### What to do
Starting with the line that contains "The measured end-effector" and stopping after the line that contains "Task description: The", return each line below exactly as written, with no others.
++++++++++++++++++++
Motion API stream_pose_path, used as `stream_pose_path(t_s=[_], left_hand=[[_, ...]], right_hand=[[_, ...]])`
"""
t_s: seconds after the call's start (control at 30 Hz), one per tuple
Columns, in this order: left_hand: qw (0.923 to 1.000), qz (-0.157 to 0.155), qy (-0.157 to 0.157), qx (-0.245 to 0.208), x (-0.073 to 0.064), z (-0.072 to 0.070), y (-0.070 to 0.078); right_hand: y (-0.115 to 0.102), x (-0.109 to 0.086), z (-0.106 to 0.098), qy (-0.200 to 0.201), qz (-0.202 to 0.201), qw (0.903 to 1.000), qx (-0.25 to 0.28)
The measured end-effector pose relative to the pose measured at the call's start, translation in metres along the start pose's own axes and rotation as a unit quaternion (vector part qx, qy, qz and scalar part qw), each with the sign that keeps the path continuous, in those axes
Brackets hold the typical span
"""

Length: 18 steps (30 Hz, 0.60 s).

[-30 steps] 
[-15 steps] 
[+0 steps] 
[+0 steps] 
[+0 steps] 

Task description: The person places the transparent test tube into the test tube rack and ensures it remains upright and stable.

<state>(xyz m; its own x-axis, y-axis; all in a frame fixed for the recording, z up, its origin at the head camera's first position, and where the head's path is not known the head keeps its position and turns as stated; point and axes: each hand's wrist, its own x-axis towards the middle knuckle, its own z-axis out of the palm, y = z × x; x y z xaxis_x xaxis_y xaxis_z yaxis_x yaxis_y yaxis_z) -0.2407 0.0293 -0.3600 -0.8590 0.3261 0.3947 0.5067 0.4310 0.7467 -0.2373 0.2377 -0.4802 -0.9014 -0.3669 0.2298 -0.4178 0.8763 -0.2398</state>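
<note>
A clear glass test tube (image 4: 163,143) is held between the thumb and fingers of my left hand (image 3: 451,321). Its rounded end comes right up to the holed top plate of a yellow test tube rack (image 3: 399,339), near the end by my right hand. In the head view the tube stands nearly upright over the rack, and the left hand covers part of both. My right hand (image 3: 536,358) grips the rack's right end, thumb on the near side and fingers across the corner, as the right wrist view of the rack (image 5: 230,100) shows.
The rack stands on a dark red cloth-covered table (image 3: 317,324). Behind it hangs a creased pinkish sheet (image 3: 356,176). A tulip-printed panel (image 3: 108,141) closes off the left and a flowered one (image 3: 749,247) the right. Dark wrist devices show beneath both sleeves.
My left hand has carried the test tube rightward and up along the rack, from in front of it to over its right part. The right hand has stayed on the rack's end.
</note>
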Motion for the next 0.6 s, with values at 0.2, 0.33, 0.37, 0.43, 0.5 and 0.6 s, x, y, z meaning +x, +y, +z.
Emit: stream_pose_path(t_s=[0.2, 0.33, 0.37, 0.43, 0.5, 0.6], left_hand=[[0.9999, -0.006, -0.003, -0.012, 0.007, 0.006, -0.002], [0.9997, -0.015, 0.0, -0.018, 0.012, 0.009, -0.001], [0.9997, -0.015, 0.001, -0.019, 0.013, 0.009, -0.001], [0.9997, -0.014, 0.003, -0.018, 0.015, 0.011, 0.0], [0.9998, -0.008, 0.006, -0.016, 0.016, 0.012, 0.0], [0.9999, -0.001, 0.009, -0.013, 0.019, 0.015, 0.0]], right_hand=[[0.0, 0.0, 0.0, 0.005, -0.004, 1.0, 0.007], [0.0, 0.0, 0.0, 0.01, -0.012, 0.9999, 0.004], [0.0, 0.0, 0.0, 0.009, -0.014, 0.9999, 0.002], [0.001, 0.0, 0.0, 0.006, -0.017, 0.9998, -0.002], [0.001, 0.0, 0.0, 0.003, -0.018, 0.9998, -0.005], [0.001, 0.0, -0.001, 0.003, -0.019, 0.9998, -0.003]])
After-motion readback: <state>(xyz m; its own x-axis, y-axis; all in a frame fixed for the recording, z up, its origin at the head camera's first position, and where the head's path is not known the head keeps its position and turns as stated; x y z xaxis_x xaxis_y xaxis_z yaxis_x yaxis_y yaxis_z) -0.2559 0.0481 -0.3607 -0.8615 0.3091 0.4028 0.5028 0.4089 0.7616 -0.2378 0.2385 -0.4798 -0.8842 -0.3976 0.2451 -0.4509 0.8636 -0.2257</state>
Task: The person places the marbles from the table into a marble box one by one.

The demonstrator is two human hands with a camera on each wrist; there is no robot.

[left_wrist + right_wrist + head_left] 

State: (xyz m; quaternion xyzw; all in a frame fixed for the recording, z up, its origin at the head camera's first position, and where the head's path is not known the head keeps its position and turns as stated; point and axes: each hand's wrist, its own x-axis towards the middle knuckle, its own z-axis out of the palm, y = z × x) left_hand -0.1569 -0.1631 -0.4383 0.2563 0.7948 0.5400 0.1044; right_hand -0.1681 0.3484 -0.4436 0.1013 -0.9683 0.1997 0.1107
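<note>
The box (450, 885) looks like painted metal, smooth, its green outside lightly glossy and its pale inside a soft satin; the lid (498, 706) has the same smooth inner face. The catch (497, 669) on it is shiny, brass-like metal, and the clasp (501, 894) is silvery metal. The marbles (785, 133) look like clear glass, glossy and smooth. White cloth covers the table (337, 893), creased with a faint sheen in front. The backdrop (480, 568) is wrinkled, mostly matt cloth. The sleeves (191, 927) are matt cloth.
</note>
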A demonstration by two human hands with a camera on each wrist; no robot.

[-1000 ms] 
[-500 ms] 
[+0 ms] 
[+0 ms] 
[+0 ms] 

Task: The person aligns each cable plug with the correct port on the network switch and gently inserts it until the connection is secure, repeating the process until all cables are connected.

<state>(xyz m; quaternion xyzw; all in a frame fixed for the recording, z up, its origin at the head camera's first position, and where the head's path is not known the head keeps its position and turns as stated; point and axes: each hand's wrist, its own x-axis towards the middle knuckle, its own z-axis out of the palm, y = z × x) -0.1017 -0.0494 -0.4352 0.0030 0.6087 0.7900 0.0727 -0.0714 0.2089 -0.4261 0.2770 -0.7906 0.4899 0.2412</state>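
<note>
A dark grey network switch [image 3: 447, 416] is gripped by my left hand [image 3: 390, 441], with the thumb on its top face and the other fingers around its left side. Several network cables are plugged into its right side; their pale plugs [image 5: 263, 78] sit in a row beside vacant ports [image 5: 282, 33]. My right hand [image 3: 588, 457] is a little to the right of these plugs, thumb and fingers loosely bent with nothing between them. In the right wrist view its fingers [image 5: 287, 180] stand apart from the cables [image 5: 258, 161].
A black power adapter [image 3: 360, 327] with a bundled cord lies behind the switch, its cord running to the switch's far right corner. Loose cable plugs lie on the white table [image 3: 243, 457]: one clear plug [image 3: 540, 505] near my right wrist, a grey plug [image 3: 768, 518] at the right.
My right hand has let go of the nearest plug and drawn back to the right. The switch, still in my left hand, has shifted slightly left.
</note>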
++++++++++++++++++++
### Exercise output
The measured end-effector pose relative to the pose measured at the call's start, translation in metres along the start pose's own axes and rotation as a unit quaternion (vector part qx, qy, qz and scalar part qw), each with the sign that keeps the path continuous, in those axes
Brackets hold the typical span
"""

Length: 18 steps (30 Hz, 0.60 s).

[-30 steps] 
[-15 steps] 
[+0 steps] 
[+0 steps] 
[+0 steps] 

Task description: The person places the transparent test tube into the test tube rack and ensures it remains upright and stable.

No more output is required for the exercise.